§ ACTIVITY
Output exactly the lines of the listing below that run from the line with "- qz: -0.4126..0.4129" through the line with "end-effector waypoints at". No pictures.

━━━━━━━━━━━━━━━━━━━━

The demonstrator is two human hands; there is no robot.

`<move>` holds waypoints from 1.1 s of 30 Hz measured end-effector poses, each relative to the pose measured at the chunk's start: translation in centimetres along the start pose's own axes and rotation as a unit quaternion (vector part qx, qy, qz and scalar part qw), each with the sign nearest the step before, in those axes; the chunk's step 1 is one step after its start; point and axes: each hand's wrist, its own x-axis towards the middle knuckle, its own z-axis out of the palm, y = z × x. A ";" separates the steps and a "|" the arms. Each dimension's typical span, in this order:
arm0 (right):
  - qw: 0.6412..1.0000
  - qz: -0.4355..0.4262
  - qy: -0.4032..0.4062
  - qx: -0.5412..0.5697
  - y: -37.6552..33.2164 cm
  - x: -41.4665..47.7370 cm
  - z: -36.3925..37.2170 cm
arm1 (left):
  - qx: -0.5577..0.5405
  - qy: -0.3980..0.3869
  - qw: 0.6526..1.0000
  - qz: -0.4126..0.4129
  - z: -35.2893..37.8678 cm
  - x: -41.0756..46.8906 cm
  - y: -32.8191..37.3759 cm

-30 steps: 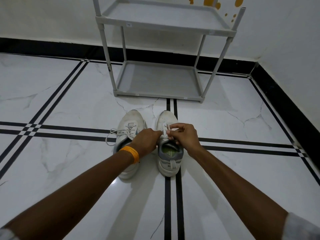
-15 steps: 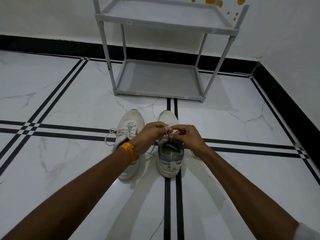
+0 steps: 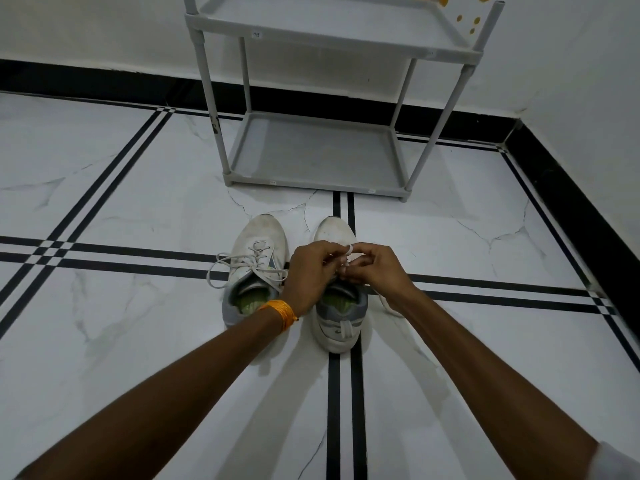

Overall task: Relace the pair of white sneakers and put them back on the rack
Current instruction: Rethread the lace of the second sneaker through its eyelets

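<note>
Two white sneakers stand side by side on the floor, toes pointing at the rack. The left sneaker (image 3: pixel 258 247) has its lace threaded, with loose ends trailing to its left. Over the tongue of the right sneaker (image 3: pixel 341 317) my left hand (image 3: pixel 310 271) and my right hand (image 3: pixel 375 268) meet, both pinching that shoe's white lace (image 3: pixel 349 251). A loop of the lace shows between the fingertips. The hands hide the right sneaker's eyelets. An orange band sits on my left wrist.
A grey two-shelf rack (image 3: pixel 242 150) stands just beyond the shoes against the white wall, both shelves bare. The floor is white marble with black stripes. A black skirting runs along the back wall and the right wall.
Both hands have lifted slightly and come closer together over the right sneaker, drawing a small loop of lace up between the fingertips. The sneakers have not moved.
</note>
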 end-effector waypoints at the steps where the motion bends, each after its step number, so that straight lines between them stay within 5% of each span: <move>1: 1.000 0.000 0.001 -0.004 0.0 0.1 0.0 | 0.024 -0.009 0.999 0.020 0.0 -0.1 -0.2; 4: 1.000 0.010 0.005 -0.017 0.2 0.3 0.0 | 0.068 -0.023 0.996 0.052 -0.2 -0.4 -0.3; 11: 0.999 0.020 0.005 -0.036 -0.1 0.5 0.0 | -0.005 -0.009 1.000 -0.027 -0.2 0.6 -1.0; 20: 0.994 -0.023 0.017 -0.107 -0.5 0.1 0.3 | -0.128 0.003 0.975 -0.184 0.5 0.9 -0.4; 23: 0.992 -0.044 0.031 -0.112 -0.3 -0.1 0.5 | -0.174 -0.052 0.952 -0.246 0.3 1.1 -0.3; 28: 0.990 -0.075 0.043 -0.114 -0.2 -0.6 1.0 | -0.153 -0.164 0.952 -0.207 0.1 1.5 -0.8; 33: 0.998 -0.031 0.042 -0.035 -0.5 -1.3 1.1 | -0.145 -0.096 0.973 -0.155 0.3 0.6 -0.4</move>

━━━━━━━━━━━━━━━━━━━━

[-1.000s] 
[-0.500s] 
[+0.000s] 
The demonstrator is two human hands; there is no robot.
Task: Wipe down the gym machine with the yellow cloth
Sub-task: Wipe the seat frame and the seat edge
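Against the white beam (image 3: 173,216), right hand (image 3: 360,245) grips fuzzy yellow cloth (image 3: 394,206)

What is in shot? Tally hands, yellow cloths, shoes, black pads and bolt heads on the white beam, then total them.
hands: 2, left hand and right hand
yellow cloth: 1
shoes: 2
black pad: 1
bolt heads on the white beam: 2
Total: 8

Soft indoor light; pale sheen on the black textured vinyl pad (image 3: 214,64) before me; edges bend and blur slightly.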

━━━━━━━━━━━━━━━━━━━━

§ SOLUTION TO THIS EXERCISE
  - qz: -0.4126..0.4129
  - z: -35.2893..37.8678 cm
  - x: -41.0756..46.8906 cm
  - y: -32.8191..37.3759 cm

-30 steps: 
-15 steps: 
+0 steps: 

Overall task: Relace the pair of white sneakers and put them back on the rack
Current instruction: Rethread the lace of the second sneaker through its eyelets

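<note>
Two white sneakers stand side by side on the floor, toes pointing at the rack. The left sneaker (image 3: pixel 258 247) has its lace threaded, with loose ends trailing to its left. Over the tongue of the right sneaker (image 3: pixel 341 317) my left hand (image 3: pixel 310 271) and my right hand (image 3: pixel 375 268) meet, both pinching that shoe's white lace (image 3: pixel 349 251). A loop of the lace shows between the fingertips. The hands hide the right sneaker's eyelets. An orange band sits on my left wrist.
A grey two-shelf rack (image 3: pixel 242 150) stands just beyond the shoes against the white wall, both shelves bare. The floor is white marble with black stripes. A black skirting runs along the back wall and the right wall.
Both hands have lifted slightly and come closer together over the right sneaker, drawing a small loop of lace up between the fingertips. The sneakers have not moved.
</note>
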 end-effector waypoints at the steps where the motion bends, each after its step number, so that straight lines between them stay within 5% of each span: <move>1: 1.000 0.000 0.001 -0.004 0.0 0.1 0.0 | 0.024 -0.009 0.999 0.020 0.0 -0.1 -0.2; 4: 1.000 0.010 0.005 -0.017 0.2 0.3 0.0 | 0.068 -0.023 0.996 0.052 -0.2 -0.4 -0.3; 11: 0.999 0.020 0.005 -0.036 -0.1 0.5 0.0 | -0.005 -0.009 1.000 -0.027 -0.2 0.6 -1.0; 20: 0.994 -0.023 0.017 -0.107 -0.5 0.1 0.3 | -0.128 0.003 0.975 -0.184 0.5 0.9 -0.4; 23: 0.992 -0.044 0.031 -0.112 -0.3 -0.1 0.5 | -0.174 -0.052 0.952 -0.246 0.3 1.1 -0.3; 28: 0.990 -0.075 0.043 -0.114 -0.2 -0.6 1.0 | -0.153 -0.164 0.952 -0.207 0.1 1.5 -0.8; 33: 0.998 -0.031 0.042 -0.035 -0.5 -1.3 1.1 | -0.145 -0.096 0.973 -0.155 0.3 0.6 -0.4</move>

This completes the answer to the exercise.